#### [Exercise requirements]
The answer must be the full listing, repeated exactly.

==*==

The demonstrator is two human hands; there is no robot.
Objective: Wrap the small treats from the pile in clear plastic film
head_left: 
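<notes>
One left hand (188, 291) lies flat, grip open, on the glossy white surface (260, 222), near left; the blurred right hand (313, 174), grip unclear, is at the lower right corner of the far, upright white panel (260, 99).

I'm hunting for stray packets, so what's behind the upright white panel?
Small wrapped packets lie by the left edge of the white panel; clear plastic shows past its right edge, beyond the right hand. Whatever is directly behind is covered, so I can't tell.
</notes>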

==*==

#### [Answer space]
The demonstrator is two human hands; there is no robot.
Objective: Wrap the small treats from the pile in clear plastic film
head_left: 
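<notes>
One left hand (188, 291) lies flat, grip open, on the glossy white surface (260, 222), near left; the blurred right hand (313, 174), grip unclear, is at the lower right corner of the far, upright white panel (260, 99).

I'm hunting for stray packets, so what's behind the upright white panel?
Small wrapped packets lie by the left edge of the white panel; clear plastic shows past its right edge, beyond the right hand. Whatever is directly behind is covered, so I can't tell.
</notes>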

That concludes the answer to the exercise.